Musim lalu, di tengah berbagai prediksi yang kurang diunggulkan, mereka mampu berbicara banyak dengan cara yang membuat orang berdecak kagum.
Mereka menyajikan sejumlah momen kebangkitan. Di tangan Madrid, "comeback is real." Tim-tim jagoan dari Liga Premier Inggris seperti Chelsea hingga Manchester City di semifinal dikalahkan dengan cara yang sama. Â
Kemudian berpuncak di Paris dengan mengalahkan tim dari kompetisi yang sama. Â Vini menjadi katalisator serentak penentu. Tembakan silang mampu melewati penjagaan Alisson.

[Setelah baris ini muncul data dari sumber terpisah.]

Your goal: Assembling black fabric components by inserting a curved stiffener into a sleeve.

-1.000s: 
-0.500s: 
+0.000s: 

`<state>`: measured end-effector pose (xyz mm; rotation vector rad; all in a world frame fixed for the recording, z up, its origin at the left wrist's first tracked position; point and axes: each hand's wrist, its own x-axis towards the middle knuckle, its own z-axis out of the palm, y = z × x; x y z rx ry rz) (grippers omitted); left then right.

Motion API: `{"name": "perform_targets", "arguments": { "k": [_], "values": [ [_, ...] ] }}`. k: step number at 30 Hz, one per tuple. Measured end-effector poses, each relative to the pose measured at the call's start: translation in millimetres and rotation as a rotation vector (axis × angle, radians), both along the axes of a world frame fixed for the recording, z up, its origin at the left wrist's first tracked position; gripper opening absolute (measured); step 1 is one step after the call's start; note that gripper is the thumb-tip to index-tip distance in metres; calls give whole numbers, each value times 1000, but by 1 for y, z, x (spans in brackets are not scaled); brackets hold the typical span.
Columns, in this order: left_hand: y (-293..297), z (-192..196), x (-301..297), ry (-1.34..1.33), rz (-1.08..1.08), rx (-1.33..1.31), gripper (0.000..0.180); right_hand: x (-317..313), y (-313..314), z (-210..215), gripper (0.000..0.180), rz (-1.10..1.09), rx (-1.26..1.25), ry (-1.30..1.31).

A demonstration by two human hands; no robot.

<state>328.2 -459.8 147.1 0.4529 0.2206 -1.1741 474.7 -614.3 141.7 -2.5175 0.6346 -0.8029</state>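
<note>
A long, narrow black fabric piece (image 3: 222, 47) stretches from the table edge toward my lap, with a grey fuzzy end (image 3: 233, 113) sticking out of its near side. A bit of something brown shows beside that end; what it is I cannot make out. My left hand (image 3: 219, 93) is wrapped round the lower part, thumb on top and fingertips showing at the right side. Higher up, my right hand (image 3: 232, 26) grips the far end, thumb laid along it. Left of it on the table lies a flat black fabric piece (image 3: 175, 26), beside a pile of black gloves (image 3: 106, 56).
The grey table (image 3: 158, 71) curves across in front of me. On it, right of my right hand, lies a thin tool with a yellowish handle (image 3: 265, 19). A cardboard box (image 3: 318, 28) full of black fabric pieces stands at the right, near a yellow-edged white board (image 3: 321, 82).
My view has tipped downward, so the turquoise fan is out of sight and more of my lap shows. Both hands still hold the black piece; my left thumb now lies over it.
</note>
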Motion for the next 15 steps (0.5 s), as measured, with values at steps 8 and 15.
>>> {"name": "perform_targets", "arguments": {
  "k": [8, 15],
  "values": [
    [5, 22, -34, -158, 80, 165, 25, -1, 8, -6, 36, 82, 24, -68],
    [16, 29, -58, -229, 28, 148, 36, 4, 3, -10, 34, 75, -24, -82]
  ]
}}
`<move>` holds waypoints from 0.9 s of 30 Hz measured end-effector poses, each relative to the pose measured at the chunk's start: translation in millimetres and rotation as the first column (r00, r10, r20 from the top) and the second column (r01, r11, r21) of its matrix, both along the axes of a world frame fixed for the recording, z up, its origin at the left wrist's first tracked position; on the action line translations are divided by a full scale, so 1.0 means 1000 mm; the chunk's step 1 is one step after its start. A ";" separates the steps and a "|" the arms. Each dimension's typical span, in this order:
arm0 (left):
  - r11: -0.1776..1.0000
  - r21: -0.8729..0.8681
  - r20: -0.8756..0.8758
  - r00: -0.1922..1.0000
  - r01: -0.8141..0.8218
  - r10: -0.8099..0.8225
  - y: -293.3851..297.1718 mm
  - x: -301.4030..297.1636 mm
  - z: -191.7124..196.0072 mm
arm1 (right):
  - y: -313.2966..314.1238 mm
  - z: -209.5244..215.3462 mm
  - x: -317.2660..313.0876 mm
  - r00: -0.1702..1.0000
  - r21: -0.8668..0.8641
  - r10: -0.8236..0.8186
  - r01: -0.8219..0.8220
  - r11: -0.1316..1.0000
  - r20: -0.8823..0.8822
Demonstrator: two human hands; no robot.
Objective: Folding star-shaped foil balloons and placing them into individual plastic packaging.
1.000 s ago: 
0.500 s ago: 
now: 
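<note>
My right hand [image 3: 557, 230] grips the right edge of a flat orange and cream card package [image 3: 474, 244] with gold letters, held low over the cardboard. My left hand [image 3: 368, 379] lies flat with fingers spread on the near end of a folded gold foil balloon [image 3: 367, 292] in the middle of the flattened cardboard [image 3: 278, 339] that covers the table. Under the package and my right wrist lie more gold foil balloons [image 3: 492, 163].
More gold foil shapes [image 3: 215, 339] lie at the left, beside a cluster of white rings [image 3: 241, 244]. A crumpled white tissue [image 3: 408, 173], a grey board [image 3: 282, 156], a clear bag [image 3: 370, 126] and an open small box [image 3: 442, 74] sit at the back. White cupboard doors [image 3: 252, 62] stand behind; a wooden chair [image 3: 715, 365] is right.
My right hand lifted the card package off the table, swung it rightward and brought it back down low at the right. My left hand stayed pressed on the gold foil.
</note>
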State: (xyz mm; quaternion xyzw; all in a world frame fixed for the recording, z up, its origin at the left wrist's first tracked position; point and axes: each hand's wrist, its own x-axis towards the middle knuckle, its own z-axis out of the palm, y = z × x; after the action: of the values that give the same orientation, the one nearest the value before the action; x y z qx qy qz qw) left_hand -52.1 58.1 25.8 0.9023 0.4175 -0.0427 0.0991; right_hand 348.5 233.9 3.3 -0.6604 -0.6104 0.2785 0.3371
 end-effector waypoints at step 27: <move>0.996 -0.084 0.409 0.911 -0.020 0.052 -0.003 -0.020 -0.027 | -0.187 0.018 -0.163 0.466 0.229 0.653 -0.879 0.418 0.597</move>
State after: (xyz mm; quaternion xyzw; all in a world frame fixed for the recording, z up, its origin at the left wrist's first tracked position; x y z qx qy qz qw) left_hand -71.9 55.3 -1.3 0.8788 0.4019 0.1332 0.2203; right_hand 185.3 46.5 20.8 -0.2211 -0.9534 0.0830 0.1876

Inspirasi Modric dan Benzema membuat para pemain muda tidak kehilangan harapan. Tertinggal dua gol begitu cepat tidak meruntuhkan semangat. Keyakinan dan mental baja itu mereka buktikan lagi di Anfield kali ini.
PR Besar Klopp
Jelas lini tengah Liverpool adalah pekerjaan rumah bagi Klopp. Juga konsistensi lini serang untuk tetap menjaga api semangat sekalipun telah ketinggalan sebagaimana terlihat di babak kedua menghadapi Madrid di leg pertama.
Bila tidak membereskannya maka sulit mengharapkan Klopp mengulangi kisah kebangkitan seperti saat menghadapi raksasa LaLiga lainnya yakni Barcelona pada edisi 2019. Defisit tiga gol di leg pertama, lalu berbalik mengunci kemenangan empat gol tanpa balas di pertandingan kedua.
Situasi kali ini jelas berbeda. Madrid bukan Barcelona. Meski Barca punya tren di pentas domestik lebih bagus ketimbang Madrid-dengan Barca memuncaki klasemen dengan selisih poin cukup signifikan-di pentas Eropa, Madrid adalah rajanya.
Madrid yang sudah mengoleksi 14 gelar dengan sembilan dua gelarnya diraih dalam perebutan dengan Liverpool di final, sementara Barcelona masih berkutat di Liga Europa untuk menemukan jalan pulang ke kasta teratas, masih menjadi tim yang sulit ditaklukkan.
Apalagi Madrid akan menjadi tuan rumah untuk leg kedua di Spanyol.